→ Action item: Would you go through the records below and copy each line with the string "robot"?

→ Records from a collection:
* * * * *
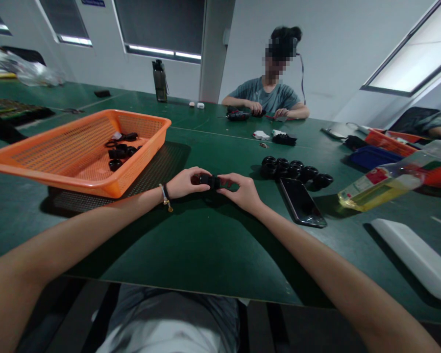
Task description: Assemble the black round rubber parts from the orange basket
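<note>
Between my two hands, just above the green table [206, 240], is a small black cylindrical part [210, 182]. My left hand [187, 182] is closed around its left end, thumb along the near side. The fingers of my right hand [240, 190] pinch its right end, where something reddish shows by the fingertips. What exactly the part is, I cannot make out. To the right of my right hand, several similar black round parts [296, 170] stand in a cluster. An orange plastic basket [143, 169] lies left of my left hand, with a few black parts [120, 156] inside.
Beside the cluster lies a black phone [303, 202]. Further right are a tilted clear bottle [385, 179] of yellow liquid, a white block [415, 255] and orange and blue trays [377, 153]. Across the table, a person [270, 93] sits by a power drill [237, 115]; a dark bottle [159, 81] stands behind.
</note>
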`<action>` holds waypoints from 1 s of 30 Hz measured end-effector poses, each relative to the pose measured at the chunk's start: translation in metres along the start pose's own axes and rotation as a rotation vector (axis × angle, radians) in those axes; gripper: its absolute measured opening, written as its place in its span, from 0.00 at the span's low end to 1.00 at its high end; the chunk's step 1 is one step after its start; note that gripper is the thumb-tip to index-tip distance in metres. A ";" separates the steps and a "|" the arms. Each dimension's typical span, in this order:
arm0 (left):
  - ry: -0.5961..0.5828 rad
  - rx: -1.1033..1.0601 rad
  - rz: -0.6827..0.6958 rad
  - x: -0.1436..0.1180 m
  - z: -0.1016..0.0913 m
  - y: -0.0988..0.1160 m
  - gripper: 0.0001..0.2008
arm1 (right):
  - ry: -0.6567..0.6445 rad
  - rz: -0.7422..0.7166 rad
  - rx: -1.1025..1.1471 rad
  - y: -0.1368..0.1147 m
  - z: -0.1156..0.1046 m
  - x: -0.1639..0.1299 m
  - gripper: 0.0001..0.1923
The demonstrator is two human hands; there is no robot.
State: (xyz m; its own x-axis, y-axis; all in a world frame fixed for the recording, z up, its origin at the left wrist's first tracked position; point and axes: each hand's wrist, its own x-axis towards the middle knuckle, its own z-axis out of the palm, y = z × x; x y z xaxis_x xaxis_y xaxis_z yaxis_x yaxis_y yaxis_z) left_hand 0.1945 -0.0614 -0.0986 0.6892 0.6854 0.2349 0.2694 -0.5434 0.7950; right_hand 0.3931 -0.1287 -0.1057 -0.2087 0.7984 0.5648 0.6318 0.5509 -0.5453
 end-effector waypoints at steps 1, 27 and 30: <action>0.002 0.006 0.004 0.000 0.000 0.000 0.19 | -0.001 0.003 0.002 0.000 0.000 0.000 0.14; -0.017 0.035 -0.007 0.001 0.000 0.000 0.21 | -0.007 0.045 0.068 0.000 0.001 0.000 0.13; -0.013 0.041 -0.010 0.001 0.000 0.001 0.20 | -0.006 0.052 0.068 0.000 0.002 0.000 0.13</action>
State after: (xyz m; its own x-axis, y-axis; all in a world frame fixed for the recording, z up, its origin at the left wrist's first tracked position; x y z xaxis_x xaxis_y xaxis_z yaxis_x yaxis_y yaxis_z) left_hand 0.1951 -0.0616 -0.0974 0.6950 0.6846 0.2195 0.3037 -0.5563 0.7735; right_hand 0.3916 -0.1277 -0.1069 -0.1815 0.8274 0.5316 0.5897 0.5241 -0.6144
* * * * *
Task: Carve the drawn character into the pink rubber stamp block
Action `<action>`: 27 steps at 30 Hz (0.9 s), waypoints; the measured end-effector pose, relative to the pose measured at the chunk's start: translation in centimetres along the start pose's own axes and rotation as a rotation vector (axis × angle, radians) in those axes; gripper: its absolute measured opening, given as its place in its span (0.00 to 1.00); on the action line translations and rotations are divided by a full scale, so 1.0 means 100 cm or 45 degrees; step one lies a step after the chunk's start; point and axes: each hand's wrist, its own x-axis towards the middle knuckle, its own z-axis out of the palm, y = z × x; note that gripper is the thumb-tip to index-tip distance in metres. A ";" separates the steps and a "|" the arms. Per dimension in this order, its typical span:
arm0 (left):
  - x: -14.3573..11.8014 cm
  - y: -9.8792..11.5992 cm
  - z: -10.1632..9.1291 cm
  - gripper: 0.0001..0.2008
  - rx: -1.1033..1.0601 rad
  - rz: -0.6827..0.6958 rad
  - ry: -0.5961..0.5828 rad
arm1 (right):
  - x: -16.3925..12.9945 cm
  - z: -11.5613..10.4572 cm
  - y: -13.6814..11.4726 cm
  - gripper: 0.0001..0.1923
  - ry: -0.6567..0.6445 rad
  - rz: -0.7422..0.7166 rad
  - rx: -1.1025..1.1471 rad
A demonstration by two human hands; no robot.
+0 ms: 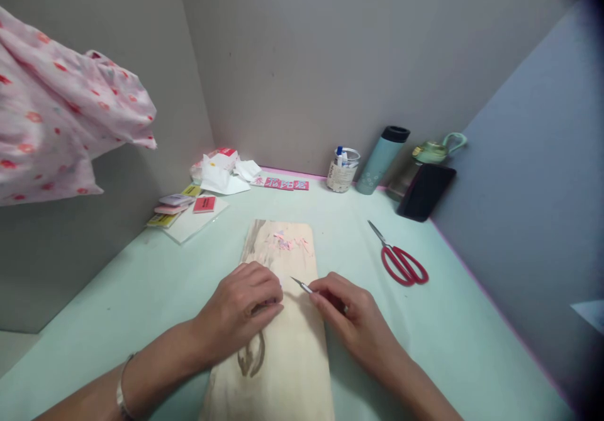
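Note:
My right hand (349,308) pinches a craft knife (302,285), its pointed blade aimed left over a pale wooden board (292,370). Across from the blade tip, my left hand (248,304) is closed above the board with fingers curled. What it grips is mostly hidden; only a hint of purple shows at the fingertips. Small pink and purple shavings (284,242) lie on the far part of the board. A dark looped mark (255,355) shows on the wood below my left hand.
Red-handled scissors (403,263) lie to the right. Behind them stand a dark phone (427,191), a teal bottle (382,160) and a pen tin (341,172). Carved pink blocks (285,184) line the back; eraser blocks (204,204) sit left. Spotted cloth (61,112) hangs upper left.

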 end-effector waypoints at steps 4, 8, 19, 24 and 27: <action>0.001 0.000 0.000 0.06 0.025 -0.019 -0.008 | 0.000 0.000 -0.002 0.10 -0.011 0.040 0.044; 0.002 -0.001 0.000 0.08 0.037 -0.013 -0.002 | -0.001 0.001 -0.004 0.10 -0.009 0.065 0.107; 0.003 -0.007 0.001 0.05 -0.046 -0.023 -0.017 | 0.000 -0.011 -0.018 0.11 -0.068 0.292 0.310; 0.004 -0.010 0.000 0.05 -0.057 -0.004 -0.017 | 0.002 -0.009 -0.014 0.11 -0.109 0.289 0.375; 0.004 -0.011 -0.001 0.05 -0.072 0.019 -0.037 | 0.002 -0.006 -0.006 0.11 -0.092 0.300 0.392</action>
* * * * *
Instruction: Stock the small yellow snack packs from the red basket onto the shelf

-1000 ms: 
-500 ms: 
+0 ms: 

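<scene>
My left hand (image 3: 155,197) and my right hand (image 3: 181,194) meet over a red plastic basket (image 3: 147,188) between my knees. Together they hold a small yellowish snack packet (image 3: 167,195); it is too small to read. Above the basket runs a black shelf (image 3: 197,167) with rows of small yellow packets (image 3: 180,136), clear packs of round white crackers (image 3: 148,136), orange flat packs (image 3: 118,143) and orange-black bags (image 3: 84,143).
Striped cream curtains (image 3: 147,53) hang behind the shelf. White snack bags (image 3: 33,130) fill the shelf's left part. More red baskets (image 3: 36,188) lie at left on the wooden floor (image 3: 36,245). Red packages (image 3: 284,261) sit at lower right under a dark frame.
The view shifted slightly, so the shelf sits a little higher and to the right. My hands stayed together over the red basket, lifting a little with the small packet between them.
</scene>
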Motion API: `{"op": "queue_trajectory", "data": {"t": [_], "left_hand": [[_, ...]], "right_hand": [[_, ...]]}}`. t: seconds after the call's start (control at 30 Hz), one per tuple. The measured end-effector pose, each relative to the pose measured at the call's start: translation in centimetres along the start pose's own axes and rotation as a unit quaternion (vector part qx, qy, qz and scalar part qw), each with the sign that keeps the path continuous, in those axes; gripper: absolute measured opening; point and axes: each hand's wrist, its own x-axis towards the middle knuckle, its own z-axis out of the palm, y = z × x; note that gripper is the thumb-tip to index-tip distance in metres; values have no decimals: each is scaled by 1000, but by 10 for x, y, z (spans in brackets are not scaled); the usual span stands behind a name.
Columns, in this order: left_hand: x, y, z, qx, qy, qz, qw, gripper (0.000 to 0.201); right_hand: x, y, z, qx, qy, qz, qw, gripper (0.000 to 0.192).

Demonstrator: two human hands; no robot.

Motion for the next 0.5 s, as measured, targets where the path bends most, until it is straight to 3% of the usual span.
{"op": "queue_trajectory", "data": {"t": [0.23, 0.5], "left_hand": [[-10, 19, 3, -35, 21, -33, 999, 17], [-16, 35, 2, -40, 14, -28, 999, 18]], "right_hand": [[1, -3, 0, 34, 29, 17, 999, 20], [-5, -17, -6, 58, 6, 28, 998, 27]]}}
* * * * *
→ Response:
The demonstrator is two human hands; there is no robot.
A demonstration by two human hands; no robot.
Demonstrator: two human hands; no robot.

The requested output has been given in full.